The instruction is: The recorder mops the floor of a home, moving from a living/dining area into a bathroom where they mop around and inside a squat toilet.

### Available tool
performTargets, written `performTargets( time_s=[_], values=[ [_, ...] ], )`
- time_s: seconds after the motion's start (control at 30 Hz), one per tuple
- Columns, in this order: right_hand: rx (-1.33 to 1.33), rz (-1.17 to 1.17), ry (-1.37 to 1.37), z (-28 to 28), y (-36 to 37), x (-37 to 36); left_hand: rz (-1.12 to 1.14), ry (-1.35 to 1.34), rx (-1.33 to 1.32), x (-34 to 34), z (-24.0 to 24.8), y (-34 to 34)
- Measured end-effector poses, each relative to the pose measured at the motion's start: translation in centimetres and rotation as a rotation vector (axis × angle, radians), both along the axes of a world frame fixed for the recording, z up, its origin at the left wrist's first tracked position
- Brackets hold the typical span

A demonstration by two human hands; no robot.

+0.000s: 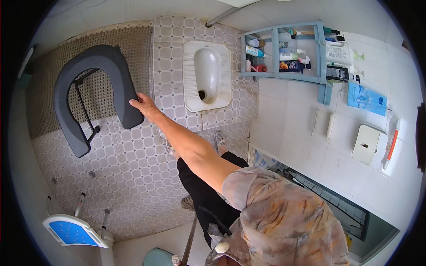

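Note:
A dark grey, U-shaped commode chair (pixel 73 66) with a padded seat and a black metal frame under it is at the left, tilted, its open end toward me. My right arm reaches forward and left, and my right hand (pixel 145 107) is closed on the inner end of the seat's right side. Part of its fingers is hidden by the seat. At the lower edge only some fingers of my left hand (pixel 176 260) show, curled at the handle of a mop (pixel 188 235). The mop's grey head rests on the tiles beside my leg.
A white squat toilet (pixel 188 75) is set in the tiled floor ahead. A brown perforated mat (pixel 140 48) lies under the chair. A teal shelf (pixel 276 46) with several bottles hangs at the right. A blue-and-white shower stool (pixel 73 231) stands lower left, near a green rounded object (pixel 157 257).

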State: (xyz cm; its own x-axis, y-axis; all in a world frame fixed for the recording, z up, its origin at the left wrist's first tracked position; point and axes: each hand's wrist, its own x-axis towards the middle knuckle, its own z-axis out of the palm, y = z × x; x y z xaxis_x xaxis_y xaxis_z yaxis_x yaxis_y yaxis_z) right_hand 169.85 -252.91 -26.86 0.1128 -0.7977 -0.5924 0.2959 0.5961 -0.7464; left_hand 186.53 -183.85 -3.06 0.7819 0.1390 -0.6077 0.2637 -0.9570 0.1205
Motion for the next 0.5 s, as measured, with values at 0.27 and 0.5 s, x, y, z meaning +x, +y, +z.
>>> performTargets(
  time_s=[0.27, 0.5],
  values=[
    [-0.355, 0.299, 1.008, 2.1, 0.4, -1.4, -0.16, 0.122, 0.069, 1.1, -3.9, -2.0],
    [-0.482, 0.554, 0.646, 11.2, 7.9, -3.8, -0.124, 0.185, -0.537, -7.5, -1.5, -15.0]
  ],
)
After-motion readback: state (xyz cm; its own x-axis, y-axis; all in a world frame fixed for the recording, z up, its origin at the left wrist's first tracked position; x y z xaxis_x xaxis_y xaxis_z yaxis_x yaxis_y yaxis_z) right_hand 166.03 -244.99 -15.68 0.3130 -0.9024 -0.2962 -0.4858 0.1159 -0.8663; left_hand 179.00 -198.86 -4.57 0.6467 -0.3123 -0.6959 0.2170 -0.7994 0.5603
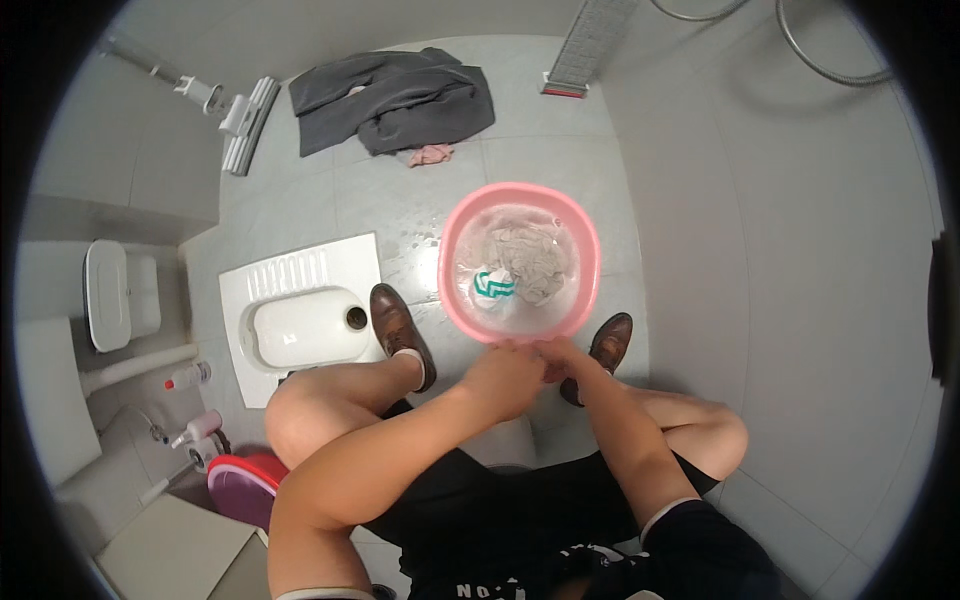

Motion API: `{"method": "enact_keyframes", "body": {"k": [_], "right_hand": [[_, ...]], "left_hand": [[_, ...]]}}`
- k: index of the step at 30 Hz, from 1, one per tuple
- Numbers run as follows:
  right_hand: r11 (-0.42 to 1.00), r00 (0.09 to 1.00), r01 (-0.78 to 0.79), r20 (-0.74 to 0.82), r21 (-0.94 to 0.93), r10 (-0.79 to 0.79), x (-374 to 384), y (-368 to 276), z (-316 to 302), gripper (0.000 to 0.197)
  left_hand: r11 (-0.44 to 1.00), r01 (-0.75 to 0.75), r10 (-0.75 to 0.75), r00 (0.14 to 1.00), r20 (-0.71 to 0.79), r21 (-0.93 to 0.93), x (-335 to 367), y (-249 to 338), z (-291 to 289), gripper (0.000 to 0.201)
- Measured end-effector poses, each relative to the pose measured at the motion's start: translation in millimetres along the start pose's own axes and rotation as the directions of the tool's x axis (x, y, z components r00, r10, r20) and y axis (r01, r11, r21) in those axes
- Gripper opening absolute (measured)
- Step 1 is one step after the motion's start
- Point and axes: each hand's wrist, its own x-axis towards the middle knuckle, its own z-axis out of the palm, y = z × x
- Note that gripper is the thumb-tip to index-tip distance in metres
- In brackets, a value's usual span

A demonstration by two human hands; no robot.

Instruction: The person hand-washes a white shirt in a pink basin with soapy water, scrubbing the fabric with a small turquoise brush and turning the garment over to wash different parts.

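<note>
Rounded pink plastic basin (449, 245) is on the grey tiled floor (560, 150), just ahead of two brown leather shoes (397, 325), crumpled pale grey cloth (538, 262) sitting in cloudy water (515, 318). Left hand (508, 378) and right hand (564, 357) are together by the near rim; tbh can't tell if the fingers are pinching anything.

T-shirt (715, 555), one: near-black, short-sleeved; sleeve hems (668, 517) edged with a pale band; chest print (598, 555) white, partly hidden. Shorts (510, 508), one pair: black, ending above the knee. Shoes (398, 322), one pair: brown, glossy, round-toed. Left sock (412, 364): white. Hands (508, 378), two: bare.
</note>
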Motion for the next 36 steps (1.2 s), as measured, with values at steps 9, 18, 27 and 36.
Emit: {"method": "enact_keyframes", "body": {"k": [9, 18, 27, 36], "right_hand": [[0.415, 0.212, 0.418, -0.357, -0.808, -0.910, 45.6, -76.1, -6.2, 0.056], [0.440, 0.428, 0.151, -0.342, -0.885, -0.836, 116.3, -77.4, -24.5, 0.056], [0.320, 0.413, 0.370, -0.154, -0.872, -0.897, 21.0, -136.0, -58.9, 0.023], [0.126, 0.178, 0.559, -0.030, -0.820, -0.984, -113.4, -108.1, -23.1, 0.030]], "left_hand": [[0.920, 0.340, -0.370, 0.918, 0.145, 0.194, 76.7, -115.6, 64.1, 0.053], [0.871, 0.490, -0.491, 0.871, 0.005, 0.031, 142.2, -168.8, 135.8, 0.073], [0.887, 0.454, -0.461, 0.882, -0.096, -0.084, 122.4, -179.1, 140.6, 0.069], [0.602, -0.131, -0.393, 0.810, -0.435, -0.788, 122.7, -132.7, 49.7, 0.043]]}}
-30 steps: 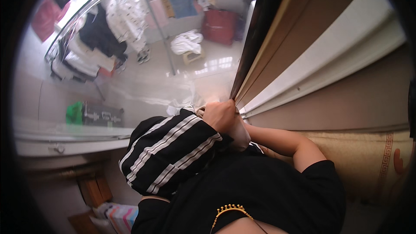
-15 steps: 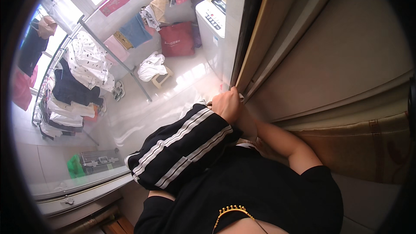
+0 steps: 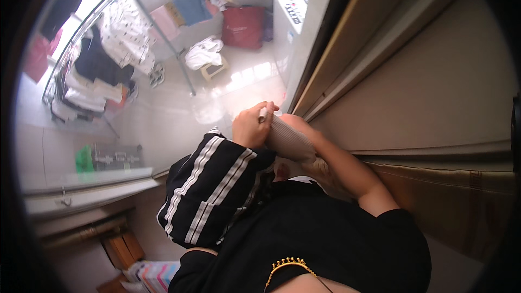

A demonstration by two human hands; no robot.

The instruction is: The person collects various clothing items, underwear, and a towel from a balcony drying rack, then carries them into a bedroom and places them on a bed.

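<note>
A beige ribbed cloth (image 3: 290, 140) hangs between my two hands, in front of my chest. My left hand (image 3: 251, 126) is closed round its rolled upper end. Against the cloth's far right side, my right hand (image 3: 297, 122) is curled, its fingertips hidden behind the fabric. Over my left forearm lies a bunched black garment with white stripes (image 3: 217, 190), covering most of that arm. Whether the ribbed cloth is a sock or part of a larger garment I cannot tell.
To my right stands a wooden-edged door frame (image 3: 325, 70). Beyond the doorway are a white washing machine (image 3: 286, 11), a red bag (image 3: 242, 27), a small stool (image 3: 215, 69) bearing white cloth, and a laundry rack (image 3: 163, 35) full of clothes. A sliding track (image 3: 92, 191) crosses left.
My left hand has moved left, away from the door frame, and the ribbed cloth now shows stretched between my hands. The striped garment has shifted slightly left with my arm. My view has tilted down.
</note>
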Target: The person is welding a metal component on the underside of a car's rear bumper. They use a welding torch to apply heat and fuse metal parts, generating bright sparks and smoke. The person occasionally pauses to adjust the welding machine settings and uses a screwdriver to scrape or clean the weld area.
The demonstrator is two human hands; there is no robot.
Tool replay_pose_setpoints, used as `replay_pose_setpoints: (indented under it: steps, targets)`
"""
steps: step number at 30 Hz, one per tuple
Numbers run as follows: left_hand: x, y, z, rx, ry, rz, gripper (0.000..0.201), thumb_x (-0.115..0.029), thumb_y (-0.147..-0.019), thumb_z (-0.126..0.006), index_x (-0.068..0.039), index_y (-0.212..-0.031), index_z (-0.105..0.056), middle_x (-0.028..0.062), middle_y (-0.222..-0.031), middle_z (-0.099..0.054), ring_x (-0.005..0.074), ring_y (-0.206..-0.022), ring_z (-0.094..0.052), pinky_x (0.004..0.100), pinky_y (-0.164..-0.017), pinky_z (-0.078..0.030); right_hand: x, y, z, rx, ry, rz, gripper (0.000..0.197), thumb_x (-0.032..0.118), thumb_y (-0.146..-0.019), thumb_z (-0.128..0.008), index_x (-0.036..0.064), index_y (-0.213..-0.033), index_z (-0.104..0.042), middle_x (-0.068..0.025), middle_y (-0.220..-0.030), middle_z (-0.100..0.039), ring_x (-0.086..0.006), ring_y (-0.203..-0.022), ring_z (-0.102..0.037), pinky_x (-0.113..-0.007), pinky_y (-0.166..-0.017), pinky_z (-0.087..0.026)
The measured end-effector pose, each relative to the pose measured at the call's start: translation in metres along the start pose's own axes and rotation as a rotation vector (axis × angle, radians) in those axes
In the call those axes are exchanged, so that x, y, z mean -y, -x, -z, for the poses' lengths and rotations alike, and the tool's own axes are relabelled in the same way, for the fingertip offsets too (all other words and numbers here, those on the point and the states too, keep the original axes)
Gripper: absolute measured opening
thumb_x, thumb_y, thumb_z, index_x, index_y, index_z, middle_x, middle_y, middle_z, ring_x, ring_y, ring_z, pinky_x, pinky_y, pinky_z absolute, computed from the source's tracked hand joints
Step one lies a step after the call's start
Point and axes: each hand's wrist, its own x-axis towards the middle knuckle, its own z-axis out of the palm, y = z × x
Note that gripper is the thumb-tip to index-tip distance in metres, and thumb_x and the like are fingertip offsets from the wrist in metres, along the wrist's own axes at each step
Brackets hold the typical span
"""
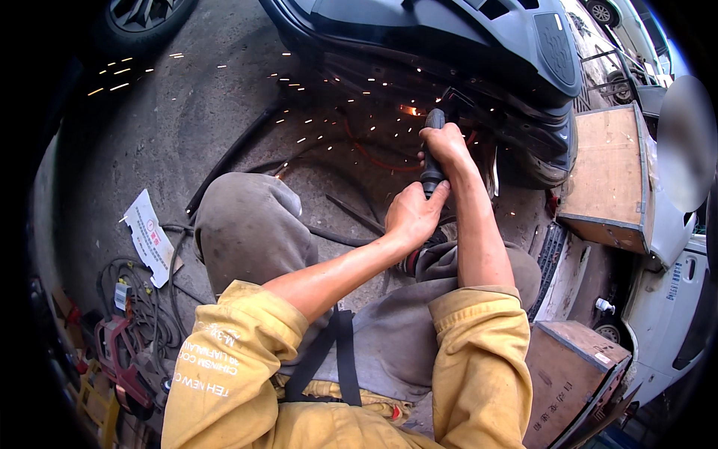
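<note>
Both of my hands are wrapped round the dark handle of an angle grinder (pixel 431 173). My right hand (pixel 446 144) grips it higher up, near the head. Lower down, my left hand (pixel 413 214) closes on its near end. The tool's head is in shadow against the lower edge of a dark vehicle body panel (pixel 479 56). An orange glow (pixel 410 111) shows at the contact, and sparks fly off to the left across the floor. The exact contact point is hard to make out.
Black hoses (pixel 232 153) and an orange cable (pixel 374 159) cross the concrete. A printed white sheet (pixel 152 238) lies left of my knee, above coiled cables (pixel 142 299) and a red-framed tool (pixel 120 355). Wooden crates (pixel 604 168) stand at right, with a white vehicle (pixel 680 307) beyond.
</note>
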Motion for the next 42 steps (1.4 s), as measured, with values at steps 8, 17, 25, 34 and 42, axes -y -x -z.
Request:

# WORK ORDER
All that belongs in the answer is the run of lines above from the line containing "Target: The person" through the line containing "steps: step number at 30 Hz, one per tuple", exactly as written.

# RESULT BELOW
Target: The person is welding a metal component on the underside of a car's rear bumper. They use a welding torch to apply heat and fuse metal parts, generating bright sparks and smoke. The person occasionally pauses to adjust the welding machine settings and uses a screwdriver to scrape or clean the weld area.
The demonstrator is two human hands; there is no robot.
Tool replay_pose_setpoints, used as `replay_pose_setpoints: (indented under it: steps, targets)`
"""
steps: step number at 30 Hz, one per tuple

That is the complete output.